Problem to solve. The entries follow. Please return all of them exactly.

Data extracted from a collection
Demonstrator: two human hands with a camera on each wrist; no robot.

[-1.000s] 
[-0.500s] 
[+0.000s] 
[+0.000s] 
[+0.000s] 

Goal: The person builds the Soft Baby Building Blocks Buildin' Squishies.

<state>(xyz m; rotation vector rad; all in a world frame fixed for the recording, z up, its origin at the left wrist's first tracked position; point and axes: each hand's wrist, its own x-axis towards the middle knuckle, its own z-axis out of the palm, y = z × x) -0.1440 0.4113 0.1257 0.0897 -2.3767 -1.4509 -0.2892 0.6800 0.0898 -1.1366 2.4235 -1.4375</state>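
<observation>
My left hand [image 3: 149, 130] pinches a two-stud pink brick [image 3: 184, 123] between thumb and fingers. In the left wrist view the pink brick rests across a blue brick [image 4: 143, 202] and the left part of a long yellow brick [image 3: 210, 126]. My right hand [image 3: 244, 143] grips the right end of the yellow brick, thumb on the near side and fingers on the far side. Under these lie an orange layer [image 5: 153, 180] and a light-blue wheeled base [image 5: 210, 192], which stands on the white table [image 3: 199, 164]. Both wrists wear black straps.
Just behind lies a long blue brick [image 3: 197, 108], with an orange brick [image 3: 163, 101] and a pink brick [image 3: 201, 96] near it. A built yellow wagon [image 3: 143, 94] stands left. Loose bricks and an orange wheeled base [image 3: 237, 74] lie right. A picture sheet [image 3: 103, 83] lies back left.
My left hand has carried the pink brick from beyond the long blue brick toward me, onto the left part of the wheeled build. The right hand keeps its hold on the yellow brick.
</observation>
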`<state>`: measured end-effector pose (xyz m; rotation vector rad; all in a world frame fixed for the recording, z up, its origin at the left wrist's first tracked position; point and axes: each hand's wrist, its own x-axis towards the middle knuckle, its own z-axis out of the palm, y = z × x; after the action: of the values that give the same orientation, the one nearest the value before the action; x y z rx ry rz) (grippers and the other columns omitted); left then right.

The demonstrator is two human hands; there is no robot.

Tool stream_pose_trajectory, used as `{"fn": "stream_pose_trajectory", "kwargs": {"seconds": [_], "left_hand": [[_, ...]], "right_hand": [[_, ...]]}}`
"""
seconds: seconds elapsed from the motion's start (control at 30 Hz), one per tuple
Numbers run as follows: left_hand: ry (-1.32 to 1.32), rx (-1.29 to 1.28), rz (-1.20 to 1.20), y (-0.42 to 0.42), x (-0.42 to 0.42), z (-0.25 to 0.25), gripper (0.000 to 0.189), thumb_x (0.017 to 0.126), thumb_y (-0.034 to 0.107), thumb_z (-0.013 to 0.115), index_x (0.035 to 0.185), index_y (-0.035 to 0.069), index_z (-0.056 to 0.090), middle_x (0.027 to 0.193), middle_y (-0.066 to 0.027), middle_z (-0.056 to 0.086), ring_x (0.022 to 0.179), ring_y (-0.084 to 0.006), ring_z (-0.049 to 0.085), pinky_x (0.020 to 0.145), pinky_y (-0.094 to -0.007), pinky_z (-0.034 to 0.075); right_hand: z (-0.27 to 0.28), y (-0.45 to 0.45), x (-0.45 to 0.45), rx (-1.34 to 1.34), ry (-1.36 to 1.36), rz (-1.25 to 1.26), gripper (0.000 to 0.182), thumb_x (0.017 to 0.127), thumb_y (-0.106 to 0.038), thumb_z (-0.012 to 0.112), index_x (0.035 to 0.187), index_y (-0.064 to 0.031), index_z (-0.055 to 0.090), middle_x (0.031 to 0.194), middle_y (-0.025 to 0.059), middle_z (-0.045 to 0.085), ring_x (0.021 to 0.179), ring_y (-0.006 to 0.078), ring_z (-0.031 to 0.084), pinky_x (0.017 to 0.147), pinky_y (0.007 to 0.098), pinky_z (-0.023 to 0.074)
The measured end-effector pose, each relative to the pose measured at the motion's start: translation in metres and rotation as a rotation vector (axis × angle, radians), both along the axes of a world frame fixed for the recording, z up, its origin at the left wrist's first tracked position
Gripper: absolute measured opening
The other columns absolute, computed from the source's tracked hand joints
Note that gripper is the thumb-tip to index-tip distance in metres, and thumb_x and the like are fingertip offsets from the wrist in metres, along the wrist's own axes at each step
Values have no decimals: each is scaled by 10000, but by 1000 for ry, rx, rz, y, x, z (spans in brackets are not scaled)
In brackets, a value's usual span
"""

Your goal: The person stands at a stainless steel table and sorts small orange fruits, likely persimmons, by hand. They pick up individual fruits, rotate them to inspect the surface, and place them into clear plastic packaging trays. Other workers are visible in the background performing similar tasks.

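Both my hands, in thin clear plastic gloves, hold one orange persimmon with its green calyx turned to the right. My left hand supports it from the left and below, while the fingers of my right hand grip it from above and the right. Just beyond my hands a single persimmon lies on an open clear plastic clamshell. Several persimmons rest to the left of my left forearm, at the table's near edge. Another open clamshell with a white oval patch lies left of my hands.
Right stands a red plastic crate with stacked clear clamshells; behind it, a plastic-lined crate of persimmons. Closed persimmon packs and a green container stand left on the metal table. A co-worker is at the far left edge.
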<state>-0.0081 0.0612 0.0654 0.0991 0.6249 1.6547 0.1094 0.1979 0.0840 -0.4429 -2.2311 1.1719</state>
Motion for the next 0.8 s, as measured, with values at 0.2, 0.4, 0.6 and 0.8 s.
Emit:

Reply to the exercise.
Demonstrator: two human hands with a camera on each wrist; no robot.

[-1.000s] 
[-0.500s] 
[+0.000s] 
[+0.000s] 
[+0.000s] 

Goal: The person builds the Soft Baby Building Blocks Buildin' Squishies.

<state>(xyz m; rotation vector rad; all in a world frame fixed for the recording, z up, its origin at the left wrist's first tracked position; point and axes: each hand's wrist, its own x-axis towards the middle knuckle, its own z-axis out of the palm, y = z × x) -0.1440 0.4113 0.1257 0.0897 -2.3767 -1.4509 -0.2892 0.6800 0.0898 -1.1366 2.4235 -1.4375</state>
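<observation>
My left hand [image 3: 149, 130] pinches a two-stud pink brick [image 3: 184, 123] between thumb and fingers. In the left wrist view the pink brick rests across a blue brick [image 4: 143, 202] and the left part of a long yellow brick [image 3: 210, 126]. My right hand [image 3: 244, 143] grips the right end of the yellow brick, thumb on the near side and fingers on the far side. Under these lie an orange layer [image 5: 153, 180] and a light-blue wheeled base [image 5: 210, 192], which stands on the white table [image 3: 199, 164]. Both wrists wear black straps.
Just behind lies a long blue brick [image 3: 197, 108], with an orange brick [image 3: 163, 101] and a pink brick [image 3: 201, 96] near it. A built yellow wagon [image 3: 143, 94] stands left. Loose bricks and an orange wheeled base [image 3: 237, 74] lie right. A picture sheet [image 3: 103, 83] lies back left.
My left hand has carried the pink brick from beyond the long blue brick toward me, onto the left part of the wheeled build. The right hand keeps its hold on the yellow brick.
</observation>
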`<state>`: measured end-effector pose (xyz m; rotation vector rad; all in a world frame fixed for the recording, z up, its origin at the left wrist's first tracked position; point and axes: each hand's wrist, its own x-axis towards the middle knuckle, its own z-axis out of the palm, y = z × x; after the action: of the values that give the same orientation, the one nearest the value before the action; x y z rx ry rz) (grippers and the other columns omitted); left then right.

The demonstrator is two human hands; there is no robot.

Tool stream_pose_trajectory, used as `{"fn": "stream_pose_trajectory", "kwargs": {"seconds": [_], "left_hand": [[_, ...]], "right_hand": [[_, ...]]}}`
"""
seconds: seconds elapsed from the motion's start (control at 30 Hz), one per tuple
Numbers run as follows: left_hand: ry (-1.32 to 1.32), rx (-1.29 to 1.28), rz (-1.20 to 1.20), y (-0.42 to 0.42), x (-0.42 to 0.42), z (-0.25 to 0.25), gripper (0.000 to 0.189), thumb_x (0.017 to 0.126), thumb_y (-0.034 to 0.107), thumb_z (-0.013 to 0.115), index_x (0.035 to 0.185), index_y (-0.035 to 0.069), index_z (-0.056 to 0.090), middle_x (0.027 to 0.193), middle_y (-0.066 to 0.027), middle_z (-0.056 to 0.086), ring_x (0.022 to 0.179), ring_y (-0.084 to 0.006), ring_z (-0.049 to 0.085), pinky_x (0.020 to 0.145), pinky_y (-0.094 to -0.007), pinky_z (-0.034 to 0.075); right_hand: z (-0.27 to 0.28), y (-0.45 to 0.45), x (-0.45 to 0.45), rx (-1.34 to 1.34), ry (-1.36 to 1.36), rz (-1.25 to 1.26), gripper (0.000 to 0.182), thumb_x (0.017 to 0.127), thumb_y (-0.106 to 0.038), thumb_z (-0.012 to 0.112), index_x (0.035 to 0.187), index_y (-0.064 to 0.031), index_z (-0.055 to 0.090), middle_x (0.031 to 0.194), middle_y (-0.025 to 0.059), middle_z (-0.045 to 0.085), ring_x (0.021 to 0.179), ring_y (-0.006 to 0.078), ring_z (-0.031 to 0.084), pinky_x (0.017 to 0.147), pinky_y (0.007 to 0.098), pinky_z (-0.023 to 0.074)
The measured end-effector pose, each relative to the pose measured at the motion's start: translation in metres and rotation as a rotation vector (axis × angle, radians), both along the axes of a world frame fixed for the recording, z up, its origin at the left wrist's first tracked position
Gripper: absolute measured opening
The other columns absolute, computed from the source's tracked hand joints
Note that gripper is the thumb-tip to index-tip distance in metres, and thumb_x and the like are fingertip offsets from the wrist in metres, along the wrist's own axes at each step
Values have no decimals: each is scaled by 10000, but by 1000 for ry, rx, rz, y, x, z (spans in brackets are not scaled)
In brackets, a value's usual span
"""

Your goal: The person stands at a stainless steel table and sorts small orange fruits, likely persimmons, by hand. They pick up individual fruits, rotate them to inspect the surface, and place them into clear plastic packaging trays. Other workers are visible in the background performing similar tasks.

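Both my hands, in thin clear plastic gloves, hold one orange persimmon with its green calyx turned to the right. My left hand supports it from the left and below, while the fingers of my right hand grip it from above and the right. Just beyond my hands a single persimmon lies on an open clear plastic clamshell. Several persimmons rest to the left of my left forearm, at the table's near edge. Another open clamshell with a white oval patch lies left of my hands.
Right stands a red plastic crate with stacked clear clamshells; behind it, a plastic-lined crate of persimmons. Closed persimmon packs and a green container stand left on the metal table. A co-worker is at the far left edge.
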<state>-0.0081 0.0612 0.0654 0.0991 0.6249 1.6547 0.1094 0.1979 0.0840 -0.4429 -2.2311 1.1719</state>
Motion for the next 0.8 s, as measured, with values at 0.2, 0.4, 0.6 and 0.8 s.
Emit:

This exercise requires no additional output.